* **What the exercise asks**
Copy out exactly the lines below that run from the one holding "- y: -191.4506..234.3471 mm" to the one holding "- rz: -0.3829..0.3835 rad", keeping both of those lines and no others.
+--
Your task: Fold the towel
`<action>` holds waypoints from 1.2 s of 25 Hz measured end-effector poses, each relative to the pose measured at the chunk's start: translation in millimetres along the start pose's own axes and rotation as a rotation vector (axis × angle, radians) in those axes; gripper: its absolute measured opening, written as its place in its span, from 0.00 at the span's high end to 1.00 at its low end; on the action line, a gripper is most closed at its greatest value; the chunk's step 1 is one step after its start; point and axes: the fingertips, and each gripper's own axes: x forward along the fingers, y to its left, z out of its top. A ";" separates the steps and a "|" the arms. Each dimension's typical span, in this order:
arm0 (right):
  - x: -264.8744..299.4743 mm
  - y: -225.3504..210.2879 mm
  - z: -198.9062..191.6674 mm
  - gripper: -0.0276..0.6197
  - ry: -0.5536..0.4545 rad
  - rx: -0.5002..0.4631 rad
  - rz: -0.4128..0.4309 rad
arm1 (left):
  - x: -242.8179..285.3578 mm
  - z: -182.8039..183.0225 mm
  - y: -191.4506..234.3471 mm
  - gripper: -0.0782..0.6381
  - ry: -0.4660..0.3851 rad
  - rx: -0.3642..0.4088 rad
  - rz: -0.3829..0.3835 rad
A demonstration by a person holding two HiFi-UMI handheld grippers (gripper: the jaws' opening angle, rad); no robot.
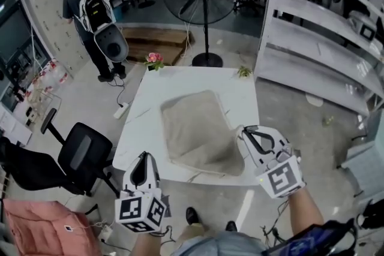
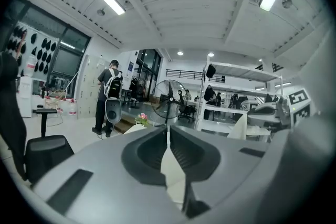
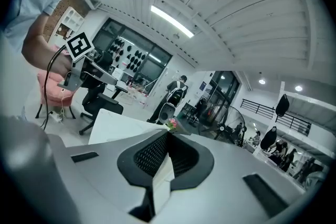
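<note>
Hovering at the near edge of the tabletop (image 1: 150, 99), the left gripper (image 1: 143, 157) and right gripper (image 1: 245, 130) both have their fingers closed tight on nothing. The towel (image 1: 195, 129) lies mid-tabletop, its near-right corner just beside the right gripper. Closed fingers brushing that corner could drag and rumple it.

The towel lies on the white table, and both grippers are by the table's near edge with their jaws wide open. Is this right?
Not fully. The jaws are shut, not wide open: the left gripper in the left gripper view and the right gripper in the right gripper view show them together. The towel does lie on the white table.
</note>
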 end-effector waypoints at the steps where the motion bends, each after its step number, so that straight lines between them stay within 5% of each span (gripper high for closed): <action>1: 2.4 -2.0 1.7 0.94 0.004 -0.007 0.000 | 2.3 -2.0 0.1 0.86 0.005 -0.004 -0.007; 14: 14.1 0.2 -24.4 0.93 0.105 -0.050 0.029 | 17.5 -43.7 -14.1 0.86 0.072 -0.037 -0.090; 21: 16.6 0.5 -45.0 0.94 0.168 -0.047 0.018 | 31.1 -65.8 -37.0 0.86 0.066 0.080 -0.203; 30: 15.8 16.7 -59.8 0.94 0.179 -0.047 0.091 | 15.1 -153.1 -102.1 0.86 0.109 0.109 -0.337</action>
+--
* **Output of the exercise**
  - y: -191.4506..234.3471 mm
  - gripper: -0.0782..0.6381
  - ry: -0.4660..0.3851 rad
  - rx: -0.3642..0.4088 rad
  - rz: -0.3829..0.3835 rad

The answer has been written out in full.